On tour promoting the film and his foundation, Pantoliano conducts Question and Answer sessions when he attends screenings. During these Q & A’s, people often reveal their own personal stories to him. Pantoliano says this is a big step for people with clinical depression because it takes them out of isolation, which is one of the symptoms.

“They share their experiences and their struggles and they do it in an open forum,” Pantoliano says. “That’s the whole point. Talking about it openly, relinquishes the shame that people feel with the disease. It’s the best therapy there is.”

The film is just part of Pantoliano’s mission to help others. As president of the No Kidding Me Too! foundation, he writes a personal blog on the website,, and he brings out the stars at fundraising events. The Foundation’s Advisory Board reads like a Hollywood’s Who’s Who and includes Robin Williams, Harrison Ford and Marcia Gay Harden, who starred with Pantoliano in the movie, Canvas.

It was during the filming of Canvas that Pantoliano became aware of the symptoms of depression portrayed in the film by Harden’s character. Off-screen, the actor confessed to Harden that his mother may have suffered from depression and that he too, might be affected.
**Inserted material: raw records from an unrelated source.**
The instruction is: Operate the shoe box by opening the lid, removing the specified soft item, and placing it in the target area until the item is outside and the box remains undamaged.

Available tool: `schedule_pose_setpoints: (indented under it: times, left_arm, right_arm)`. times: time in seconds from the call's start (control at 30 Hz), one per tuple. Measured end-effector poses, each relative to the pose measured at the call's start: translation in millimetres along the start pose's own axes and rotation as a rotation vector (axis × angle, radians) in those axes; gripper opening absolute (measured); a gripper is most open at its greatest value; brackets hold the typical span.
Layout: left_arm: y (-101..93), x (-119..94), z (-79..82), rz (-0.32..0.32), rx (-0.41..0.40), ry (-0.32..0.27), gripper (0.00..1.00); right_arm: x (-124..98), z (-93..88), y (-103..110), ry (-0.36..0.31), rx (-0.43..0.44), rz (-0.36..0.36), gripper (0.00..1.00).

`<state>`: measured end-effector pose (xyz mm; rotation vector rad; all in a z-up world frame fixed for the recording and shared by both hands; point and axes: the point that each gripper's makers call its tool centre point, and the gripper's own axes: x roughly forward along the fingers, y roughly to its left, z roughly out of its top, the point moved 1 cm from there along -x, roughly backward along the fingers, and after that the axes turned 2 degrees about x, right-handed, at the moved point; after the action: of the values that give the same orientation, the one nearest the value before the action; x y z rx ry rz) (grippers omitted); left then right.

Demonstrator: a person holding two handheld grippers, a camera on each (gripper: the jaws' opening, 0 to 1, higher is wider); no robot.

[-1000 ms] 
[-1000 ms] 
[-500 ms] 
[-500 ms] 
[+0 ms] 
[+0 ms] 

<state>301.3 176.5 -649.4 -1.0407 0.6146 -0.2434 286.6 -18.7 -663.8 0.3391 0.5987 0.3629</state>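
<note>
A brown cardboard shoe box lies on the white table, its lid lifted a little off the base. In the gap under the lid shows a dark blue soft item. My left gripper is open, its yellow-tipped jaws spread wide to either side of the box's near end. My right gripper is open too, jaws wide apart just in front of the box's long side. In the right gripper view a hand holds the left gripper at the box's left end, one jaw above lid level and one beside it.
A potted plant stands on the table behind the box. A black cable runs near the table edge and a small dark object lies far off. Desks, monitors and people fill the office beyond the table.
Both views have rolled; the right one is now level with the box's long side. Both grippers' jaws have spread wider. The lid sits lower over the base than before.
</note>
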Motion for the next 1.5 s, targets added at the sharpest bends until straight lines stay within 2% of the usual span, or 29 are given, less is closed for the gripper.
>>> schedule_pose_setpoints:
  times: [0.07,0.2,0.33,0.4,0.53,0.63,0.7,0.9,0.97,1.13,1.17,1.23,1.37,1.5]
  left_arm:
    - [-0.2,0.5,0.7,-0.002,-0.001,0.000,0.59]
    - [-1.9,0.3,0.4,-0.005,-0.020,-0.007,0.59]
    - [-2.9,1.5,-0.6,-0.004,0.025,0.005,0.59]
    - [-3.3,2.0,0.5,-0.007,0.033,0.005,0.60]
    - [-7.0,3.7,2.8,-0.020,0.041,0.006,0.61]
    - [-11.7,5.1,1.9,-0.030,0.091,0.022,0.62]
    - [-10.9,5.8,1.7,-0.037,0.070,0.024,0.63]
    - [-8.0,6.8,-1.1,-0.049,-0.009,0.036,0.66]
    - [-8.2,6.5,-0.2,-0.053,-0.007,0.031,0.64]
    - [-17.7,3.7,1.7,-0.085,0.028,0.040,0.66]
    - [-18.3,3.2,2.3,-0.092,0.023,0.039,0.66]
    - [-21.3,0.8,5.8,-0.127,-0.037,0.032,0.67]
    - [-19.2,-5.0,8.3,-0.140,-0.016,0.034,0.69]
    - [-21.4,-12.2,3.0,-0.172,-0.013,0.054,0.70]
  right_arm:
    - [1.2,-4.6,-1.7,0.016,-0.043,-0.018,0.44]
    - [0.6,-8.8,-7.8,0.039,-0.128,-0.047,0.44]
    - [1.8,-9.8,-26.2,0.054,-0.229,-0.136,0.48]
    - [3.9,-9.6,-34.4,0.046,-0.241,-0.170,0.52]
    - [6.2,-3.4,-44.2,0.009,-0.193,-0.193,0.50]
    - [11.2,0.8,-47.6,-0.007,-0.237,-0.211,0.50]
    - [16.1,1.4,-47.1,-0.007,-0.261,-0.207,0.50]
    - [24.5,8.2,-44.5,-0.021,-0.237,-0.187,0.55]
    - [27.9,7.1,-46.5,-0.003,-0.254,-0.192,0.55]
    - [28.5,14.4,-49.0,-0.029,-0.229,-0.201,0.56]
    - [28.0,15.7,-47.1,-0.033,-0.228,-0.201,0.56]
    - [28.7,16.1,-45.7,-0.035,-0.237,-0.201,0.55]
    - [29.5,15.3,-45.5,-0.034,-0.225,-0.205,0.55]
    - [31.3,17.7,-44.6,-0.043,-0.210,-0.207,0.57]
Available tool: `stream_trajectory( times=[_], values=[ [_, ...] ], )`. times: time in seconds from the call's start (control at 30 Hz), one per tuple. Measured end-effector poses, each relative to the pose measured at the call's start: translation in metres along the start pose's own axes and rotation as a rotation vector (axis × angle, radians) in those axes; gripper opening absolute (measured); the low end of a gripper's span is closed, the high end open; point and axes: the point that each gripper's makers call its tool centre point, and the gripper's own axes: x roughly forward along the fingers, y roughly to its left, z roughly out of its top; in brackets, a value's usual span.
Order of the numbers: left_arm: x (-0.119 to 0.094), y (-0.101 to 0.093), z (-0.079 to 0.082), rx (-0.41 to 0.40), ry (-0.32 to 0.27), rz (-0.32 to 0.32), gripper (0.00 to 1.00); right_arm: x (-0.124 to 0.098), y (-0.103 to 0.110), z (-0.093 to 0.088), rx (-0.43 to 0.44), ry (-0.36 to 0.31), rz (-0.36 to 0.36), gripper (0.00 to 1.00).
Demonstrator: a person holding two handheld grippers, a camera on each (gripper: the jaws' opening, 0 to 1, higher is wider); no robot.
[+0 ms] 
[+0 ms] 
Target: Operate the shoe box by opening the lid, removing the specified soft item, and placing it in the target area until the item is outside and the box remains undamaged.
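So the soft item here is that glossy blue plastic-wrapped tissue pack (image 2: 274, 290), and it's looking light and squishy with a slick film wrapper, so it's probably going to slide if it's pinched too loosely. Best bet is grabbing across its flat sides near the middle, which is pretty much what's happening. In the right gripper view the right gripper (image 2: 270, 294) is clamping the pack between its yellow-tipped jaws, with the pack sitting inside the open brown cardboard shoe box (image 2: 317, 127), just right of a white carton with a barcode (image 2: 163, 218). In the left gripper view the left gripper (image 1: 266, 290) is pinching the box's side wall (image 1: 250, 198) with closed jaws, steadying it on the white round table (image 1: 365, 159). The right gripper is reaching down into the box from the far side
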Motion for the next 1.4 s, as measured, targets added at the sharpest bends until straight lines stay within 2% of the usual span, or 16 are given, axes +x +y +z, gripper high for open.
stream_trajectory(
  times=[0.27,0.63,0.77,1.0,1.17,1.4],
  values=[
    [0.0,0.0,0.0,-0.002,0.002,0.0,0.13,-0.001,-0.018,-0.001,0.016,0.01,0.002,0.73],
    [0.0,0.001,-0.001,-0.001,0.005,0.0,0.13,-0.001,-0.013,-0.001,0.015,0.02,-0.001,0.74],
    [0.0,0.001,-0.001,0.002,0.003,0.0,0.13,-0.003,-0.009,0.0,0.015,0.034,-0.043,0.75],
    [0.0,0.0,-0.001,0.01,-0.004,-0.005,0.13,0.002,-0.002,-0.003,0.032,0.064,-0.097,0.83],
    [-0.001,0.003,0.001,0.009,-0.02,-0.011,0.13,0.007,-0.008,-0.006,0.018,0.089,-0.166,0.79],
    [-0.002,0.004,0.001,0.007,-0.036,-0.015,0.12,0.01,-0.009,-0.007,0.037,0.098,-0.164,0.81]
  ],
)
Born in Hoboken in the early 1950s, Pantoliano grew up in a first-generation Italian-American family. His father Dominic “Monk” Pantoliano drove a hearse and worked as a factory foreman; his mother, Mary worked as a seamstress and a bookie. After a hard day, Mary would often try to feel better with a tranquilizer.

” Trankalizers’ is what she called them,” Pantoliano says.
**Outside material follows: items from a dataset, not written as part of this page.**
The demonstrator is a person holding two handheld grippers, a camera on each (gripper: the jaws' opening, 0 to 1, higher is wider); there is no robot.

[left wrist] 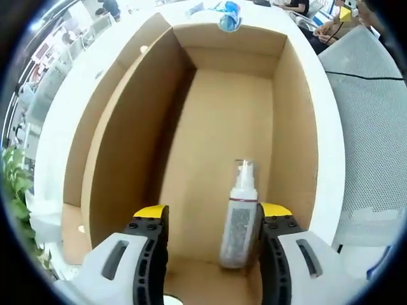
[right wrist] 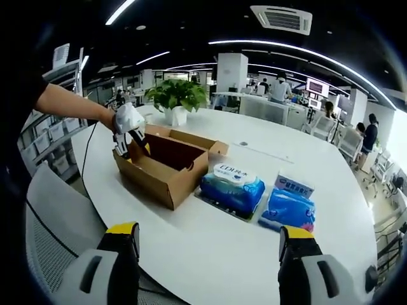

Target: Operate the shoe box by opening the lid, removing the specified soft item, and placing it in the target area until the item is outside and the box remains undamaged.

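Open shoe box [left wrist: 216, 127]; clear pump bottle [left wrist: 240, 216] inside, seemingly lying flat.

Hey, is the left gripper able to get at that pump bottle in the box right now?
Probably yes. The left gripper is open inside the open cardboard box, and the pump bottle lies between its jaws, near one of them, with nothing over it.

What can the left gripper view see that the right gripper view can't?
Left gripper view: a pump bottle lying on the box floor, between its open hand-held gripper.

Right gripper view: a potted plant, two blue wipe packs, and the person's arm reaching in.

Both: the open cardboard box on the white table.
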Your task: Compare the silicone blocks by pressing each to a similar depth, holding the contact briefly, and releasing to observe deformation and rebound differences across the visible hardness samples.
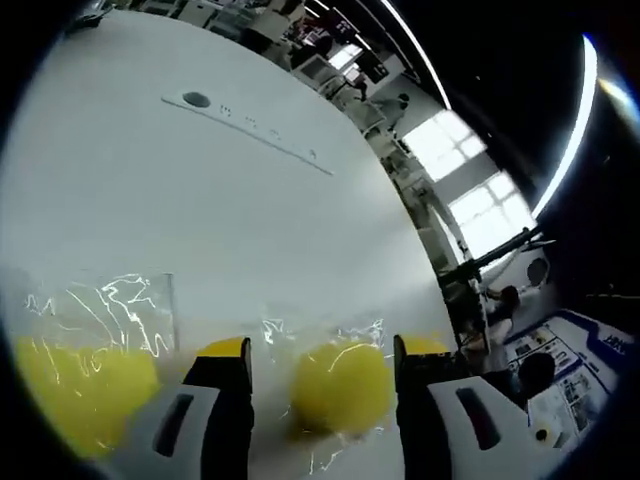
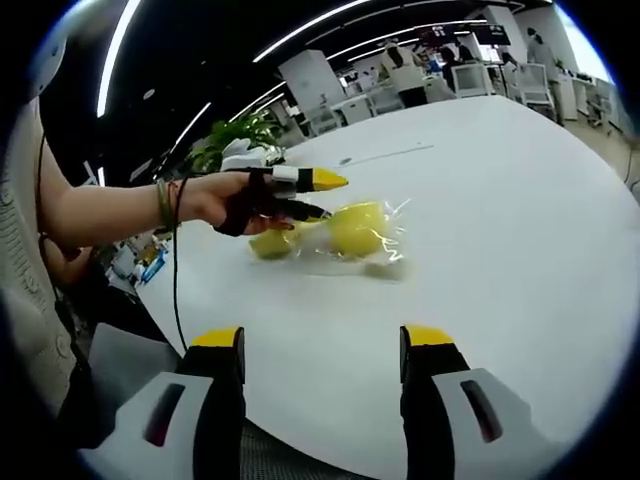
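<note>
Two yellow silicone blocks lie in clear plastic wrap on the white table point(image 2: 500, 230). In the left gripper view one block point(image 1: 340, 385) sits between my left gripper's point(image 1: 322, 352) open jaws, with a gap on each side. The other block point(image 1: 80, 385) lies off to the left. In the right gripper view a hand holds the left gripper point(image 2: 325, 198) over the blocks, its tips at the nearer block point(image 2: 358, 228), with the second block point(image 2: 272, 243) behind the hand. My right gripper point(image 2: 322, 338) hovers open and holds nothing, well short of the blocks.
A long flat strip with a round port point(image 1: 245, 125) is set in the table farther back. A person's forearm with a bracelet point(image 2: 163, 205) reaches in from the left. A plant point(image 2: 235, 135), office desks and bright windows point(image 1: 470, 190) lie beyond the table's edge.
</note>
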### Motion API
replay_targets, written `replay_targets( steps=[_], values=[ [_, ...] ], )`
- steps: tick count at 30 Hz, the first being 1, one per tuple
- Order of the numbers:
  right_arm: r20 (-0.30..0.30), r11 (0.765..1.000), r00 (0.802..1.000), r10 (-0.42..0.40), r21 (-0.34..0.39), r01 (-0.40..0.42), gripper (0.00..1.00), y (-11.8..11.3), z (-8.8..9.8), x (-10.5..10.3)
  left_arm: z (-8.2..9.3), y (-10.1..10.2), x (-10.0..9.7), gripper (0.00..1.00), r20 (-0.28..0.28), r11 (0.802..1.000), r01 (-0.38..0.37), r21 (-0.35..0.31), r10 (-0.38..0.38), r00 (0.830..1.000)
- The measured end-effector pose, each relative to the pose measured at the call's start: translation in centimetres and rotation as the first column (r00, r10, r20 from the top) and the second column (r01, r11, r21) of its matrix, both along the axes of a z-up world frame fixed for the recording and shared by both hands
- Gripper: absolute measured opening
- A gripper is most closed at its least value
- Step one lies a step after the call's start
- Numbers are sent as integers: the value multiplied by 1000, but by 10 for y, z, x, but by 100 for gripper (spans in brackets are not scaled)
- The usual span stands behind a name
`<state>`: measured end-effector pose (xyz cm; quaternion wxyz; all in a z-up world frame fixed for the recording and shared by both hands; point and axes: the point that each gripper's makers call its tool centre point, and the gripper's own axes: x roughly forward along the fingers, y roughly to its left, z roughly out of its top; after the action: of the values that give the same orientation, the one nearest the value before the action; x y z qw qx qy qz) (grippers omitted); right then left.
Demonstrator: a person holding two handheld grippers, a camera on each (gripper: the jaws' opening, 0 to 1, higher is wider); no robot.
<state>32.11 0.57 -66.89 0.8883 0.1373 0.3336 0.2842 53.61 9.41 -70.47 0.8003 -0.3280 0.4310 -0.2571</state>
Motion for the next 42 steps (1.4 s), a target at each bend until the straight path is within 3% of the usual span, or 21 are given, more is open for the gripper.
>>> replay_targets(
  steps=[4, 7, 12, 17, 26, 31, 38, 40, 41, 42],
  values=[
    [-10, 1000, 1000, 1, -4, -1, 57, -1, -3, -2, -7, 2, 6, 51, -34, 999, -39, -27, 38, 999],
    [-13, 1000, 1000, -3, -1, 3, 57, -2, -3, -2, -9, -1, 7, 43, -96, 992, -92, -90, 83, 992],
    [-2, 1000, 1000, -9, -9, 9, 54, -5, -4, 0, -17, 2, 7, 27, -106, 994, -90, -63, 83, 991],
    [4, 1000, 1000, -24, 4, 24, 57, -8, -4, 2, -26, 9, 3, 4, -115, 997, -78, -25, 75, 991],
    [-2, 1000, 1000, -28, 7, 28, 56, -9, -5, -2, -25, 5, 5, 0, -105, 996, -72, -52, 66, 992],
    [-2, 1000, 1000, -31, 4, 31, 56, -10, -6, -3, -21, 5, 2, 0, -129, 992, -97, -83, 86, 988],
    [5, 1000, 1000, -21, 1, 21, 55, -8, -5, -3, -1, -2, -1, 0, -74, 992, -65, -105, 58, 996],
    [11, 1000, 1000, -20, 3, 20, 55, -7, -3, -3, 6, -5, -3, 0, -20, 997, -7, -79, 5, 1000],
    [12, 1000, 1000, -20, 6, 20, 55, -7, -2, -3, 12, -9, -3, 0, 42, 998, 35, -53, -33, 999],
    [15, 1000, 1000, -20, 7, 20, 55, -7, -1, -3, 15, -11, -4, 0, 57, 998, 55, -40, -53, 997]
  ],
)
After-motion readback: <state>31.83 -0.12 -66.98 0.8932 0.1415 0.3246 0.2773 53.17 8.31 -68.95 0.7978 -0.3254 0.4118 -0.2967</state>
Pantoliano believes his mother was self-medicating to help her deal with feelings of depression and he dedicates the documentary to her and his friend Charlie, a victim of depression who took his own life.

“One thing I’ve realized in my recovery is that I never had patience for people who were sick,” Pantoliano says. “I thought they were selfish, grandiose, or looking for sympathy, especially people who were alcoholics or drug addicts. Why don’t you just stop and cut it out, I would think. And I realize now that my mother couldn’t stop. She wasn’t choosing a negative (behavior.) It was the only path.”

Before he sought help, Pantoliano would self-medicate with alcohol; now he takes yoga.

“My doctor taught me positive behavioral coping skills to substitute the negative ones,” Pantoliano says. “In my depression, I would drink alcohol to try to feel better, but then I would get a terrible headache and hangover. Now, I get up early. I go to yoga class and a 12-step meeting. I don’t have the depression. Back then, I felt sad and confused. I would ask myself, why am I sad when I have nothing to be sad about. I’m healthier now.”

On his own path of recovery, Pantoliano learned several behavioral modification techniques that treat symptoms of depression. Exercise helps recovery, he says. Laughter does, too. Pantoliano’s doctor advised him to watch less news and more comedies because when a person laughs, their brain releases Dopamine, a chemical that brings on good feelings.

“Just by going ha-ha-ha-ha-ha, Dopamine is released and you feel better,” Pantoliano says. “That’s why the website is so important. Aside from medical information, there are feel-good stories and anecdotes. You can come to our website and we can help each other. So many people with this disease don’t have insurance and can’t see doctors on a regular basis. The website is a forum for people to share and communicate. We have to be able to talk to each other and help fix each other.

The No Kidding, Me Too! foundation’s mission is to continue building partnerships with members of the entertainment industry along with social services and government agencies to ensure a broad-base of support and input.

Pantoliano, meanwhile, has added mental health advocate to his lengthy resume and it’s a part that fits him well. But unlike the roles he plays on screen, this one’s for real.

“I just got back from two days in Philadelphia promoting the documentary,” Pantoliano says. “I took my daughter and we had so much fun. We took pictures and we laughed.”